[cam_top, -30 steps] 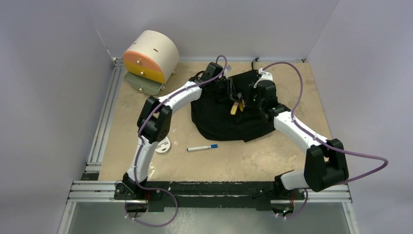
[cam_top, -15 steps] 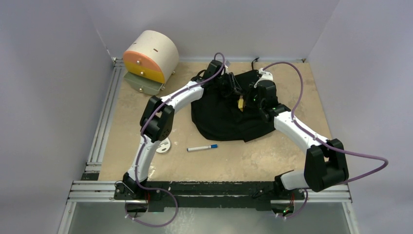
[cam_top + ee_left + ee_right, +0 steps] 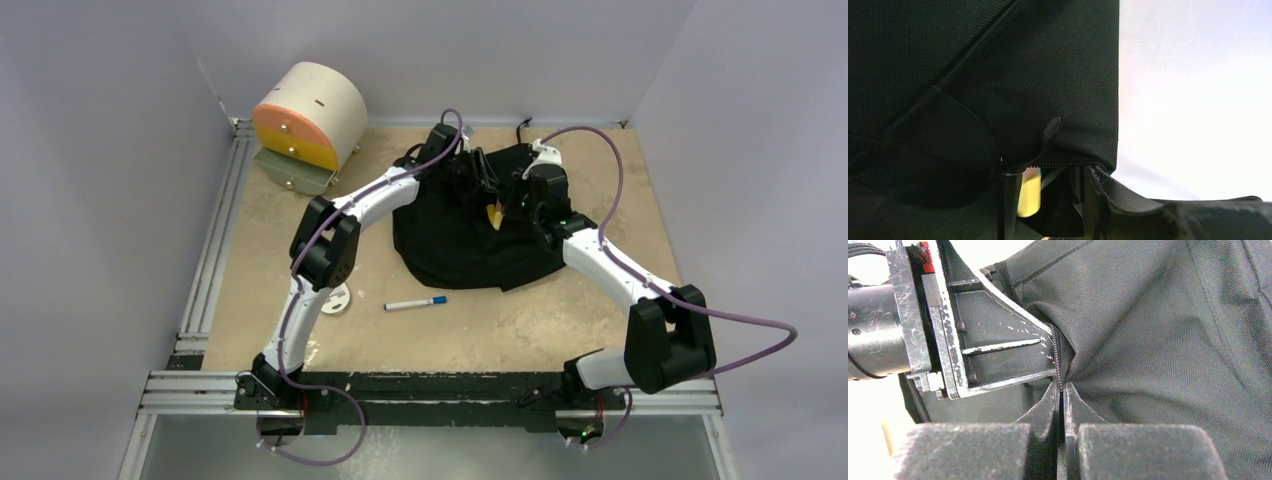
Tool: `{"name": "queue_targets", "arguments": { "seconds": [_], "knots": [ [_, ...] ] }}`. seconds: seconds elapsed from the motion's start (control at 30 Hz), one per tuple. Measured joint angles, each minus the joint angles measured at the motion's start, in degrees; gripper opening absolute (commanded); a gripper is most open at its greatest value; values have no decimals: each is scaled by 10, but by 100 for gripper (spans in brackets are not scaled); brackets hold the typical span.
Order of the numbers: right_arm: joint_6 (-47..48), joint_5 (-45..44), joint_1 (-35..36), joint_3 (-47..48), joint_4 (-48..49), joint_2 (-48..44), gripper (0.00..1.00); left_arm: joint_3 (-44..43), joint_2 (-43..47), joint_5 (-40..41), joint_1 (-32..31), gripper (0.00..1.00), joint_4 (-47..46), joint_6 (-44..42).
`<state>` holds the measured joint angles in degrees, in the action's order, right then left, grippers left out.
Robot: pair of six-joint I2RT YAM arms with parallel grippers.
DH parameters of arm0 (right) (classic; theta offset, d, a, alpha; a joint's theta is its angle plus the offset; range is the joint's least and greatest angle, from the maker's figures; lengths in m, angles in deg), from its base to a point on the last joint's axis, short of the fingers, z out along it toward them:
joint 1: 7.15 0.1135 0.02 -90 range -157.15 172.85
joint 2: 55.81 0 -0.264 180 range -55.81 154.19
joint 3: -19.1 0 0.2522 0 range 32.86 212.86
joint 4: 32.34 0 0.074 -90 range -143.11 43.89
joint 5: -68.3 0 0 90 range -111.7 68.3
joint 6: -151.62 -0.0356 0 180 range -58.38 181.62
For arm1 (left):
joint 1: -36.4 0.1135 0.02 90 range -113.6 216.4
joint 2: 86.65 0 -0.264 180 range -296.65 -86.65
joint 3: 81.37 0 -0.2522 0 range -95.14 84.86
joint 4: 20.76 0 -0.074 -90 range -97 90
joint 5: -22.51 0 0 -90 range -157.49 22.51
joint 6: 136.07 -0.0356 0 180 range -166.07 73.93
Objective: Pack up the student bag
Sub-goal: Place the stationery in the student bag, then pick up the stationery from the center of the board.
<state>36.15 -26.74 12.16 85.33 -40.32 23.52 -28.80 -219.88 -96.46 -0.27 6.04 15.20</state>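
Note:
The student bag (image 3: 455,245), a black fabric backpack, lies in the middle of the table's far half. My right gripper (image 3: 1061,390) is shut on the bag's zipper edge (image 3: 1056,355) and holds it up. In the top view it sits at the bag's upper right (image 3: 514,200). My left gripper (image 3: 1048,186) reaches under the lifted fabric (image 3: 998,90), its jaws apart. A yellow object (image 3: 1029,192) stands beside its left finger (image 3: 1009,205), with a gap to the other finger. From above, a little of the yellow object (image 3: 493,213) shows in the opening between both grippers.
A cream-and-orange cylindrical drawer box (image 3: 305,115) stands at the back left, its bottom drawer (image 3: 292,172) pulled out. A white marker with a blue cap (image 3: 415,302) lies in front of the bag. A white round piece (image 3: 336,298) lies by the left arm.
The left gripper moved the yellow object back and into the bag's opening, then spread its jaws. Less of the object shows now. The right gripper kept its hold on the zipper edge.

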Motion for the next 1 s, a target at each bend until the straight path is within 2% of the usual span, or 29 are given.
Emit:
{"name": "queue_targets", "arguments": {
  "seconds": [0.1,0.43,0.83,1.0],
  "knots": [
    [0,0,0,0,2,0,0,1,0,0,0,49,1,-9],
    [0,1,0,0,-5,-2,0,70,52,12,1,48,-14,-35],
    [0,1,1,0,-8,-2,0,220,240,13,2,46,-31,-161],
    [0,1,1,0,-8,-2,0,362,350,33,1,47,-32,-247]
  ]
}}
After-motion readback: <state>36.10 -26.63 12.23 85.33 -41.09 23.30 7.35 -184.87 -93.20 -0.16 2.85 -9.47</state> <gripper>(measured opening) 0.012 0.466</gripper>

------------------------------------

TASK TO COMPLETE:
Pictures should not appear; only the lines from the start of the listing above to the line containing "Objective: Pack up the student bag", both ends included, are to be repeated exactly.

EXERCISE RESULT:
[cam_top, -30 steps] 
[cam_top, -15 steps] 
[cam_top + ee_left + ee_right, +0 steps] 
Tool: `{"name": "queue_targets", "arguments": { "seconds": [_], "knots": [ [_, ...] ] }}`. seconds: seconds elapsed from the motion's start (control at 30 Hz), one per tuple. Measured joint angles, each minus the joint angles measured at the motion's start, in degrees; gripper opening absolute (commanded); a gripper is most open at its greatest value; values have no decimals: each is scaled by 10, but by 100 for gripper (spans in brackets are not scaled); brackets hold the typical span.
Order of the numbers: right_arm: joint_6 (-47..48), joint_5 (-45..44), joint_1 (-35..36), joint_3 (-47..48), joint_4 (-48..49), joint_2 (-48..44), gripper (0.00..1.00); left_arm: joint_3 (-44..43), joint_2 (-43..47), joint_5 (-40..41), joint_1 (-32..31), gripper (0.00..1.00), joint_4 (-47..46), joint_6 (-44..42).
`<state>` holds the measured joint angles in degrees, in the action's order, right then left, grippers left out.
Robot: pair of six-joint I2RT YAM arms with parallel grippers.
DH parameters of arm0 (right) (classic; theta offset, d, a, alpha; a joint's theta is its angle plus the offset; range is the joint's least and greatest angle, from the maker's figures; lengths in m, angles in deg), from its base to a point on the last joint's axis, short of the fingers, z out along it toward them:
joint 1: 7.15 0.1135 0.02 -90 range -157.15 172.85
joint 2: 55.81 0 -0.264 180 range -55.81 154.19
joint 3: -19.1 0 0.2522 0 range 32.86 212.86
joint 4: 32.34 0 0.074 -90 range -143.11 43.89
joint 5: -68.3 0 0 90 range -111.7 68.3
joint 6: -151.62 -0.0356 0 180 range -58.38 181.62
For arm1 (left):
joint 1: -36.4 0.1135 0.02 90 range -113.6 216.4
joint 2: 86.65 0 -0.264 180 range -296.65 -86.65
joint 3: 81.37 0 -0.2522 0 range -95.14 84.86
joint 4: 20.76 0 -0.074 -90 range -97 90
joint 5: -22.51 0 0 -90 range -157.49 22.51
joint 6: 136.07 -0.0356 0 180 range -166.07 73.93
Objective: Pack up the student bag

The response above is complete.